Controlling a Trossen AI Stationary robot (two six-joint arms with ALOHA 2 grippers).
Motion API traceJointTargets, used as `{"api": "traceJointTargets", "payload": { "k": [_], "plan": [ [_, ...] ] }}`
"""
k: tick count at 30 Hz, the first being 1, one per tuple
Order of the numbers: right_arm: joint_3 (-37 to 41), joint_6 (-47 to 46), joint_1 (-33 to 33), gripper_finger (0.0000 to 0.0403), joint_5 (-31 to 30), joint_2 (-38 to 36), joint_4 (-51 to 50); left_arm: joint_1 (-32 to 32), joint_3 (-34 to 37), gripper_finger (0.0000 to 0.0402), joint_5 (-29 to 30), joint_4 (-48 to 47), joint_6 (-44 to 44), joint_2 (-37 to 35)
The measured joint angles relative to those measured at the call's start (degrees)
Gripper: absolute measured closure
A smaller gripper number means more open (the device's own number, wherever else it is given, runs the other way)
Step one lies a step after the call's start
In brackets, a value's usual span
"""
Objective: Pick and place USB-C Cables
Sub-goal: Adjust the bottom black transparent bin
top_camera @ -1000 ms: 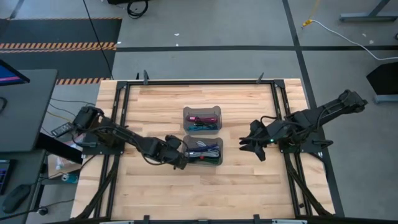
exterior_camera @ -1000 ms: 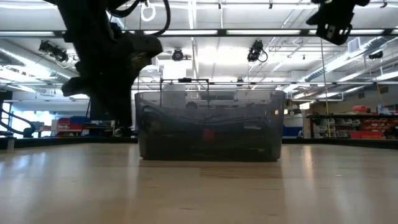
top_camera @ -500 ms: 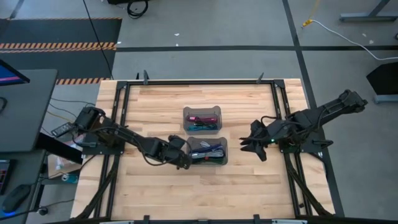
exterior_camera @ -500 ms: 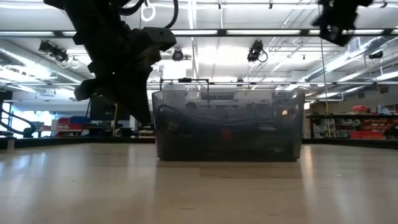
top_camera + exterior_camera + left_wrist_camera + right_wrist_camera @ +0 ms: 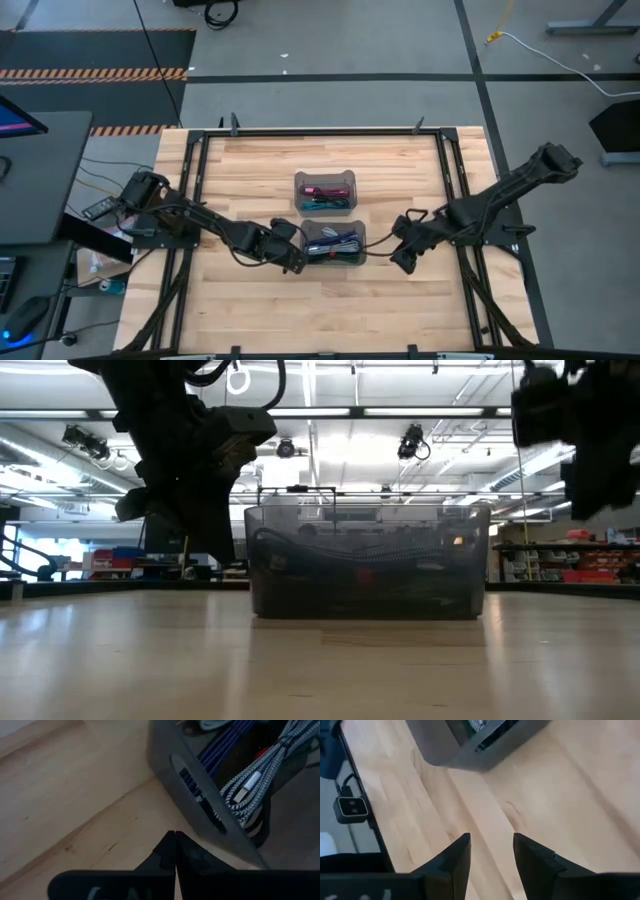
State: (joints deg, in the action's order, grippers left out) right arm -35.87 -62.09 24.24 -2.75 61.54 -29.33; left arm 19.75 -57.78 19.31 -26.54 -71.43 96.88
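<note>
Two translucent grey bins stand mid-table. The far bin (image 5: 325, 191) holds maroon and teal USB-C cables (image 5: 325, 190). The near bin (image 5: 335, 243) (image 5: 365, 560) holds purple, grey and white braided cables (image 5: 250, 785). My left gripper (image 5: 291, 256) (image 5: 173, 836) is shut and sits low by the near bin's left end wall (image 5: 200, 805); a strip of bare wood shows between them. My right gripper (image 5: 400, 253) (image 5: 490, 845) is open, just right of the near bin's right end (image 5: 475, 745), above bare table.
A black frame rail (image 5: 455, 190) runs along the table's sides and far edge. Bare wood lies near the bins and toward the near edge (image 5: 330, 310). A long white cord with a yellow end (image 5: 540, 50) lies on the floor beyond the table.
The near bin slid a little toward the table's right with my shut left gripper following at its left end, then stopped; that gripper has eased back slightly. My right arm swung from the right side toward the near bin's right end and came lower.
</note>
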Motion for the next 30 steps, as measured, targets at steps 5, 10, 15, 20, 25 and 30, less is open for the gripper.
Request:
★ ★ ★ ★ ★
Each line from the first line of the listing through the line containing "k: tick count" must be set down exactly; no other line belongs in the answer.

Controlling a Trossen AI Stationary robot (two six-joint arms with ALOHA 2 grippers).
Motion API traceJointTargets, used as `{"api": "traceJointTargets", "payload": { "k": [_], "plan": [ [_, ...] ] }}`
"""
k: tick count at 30 Hz, the first being 1, one per tuple

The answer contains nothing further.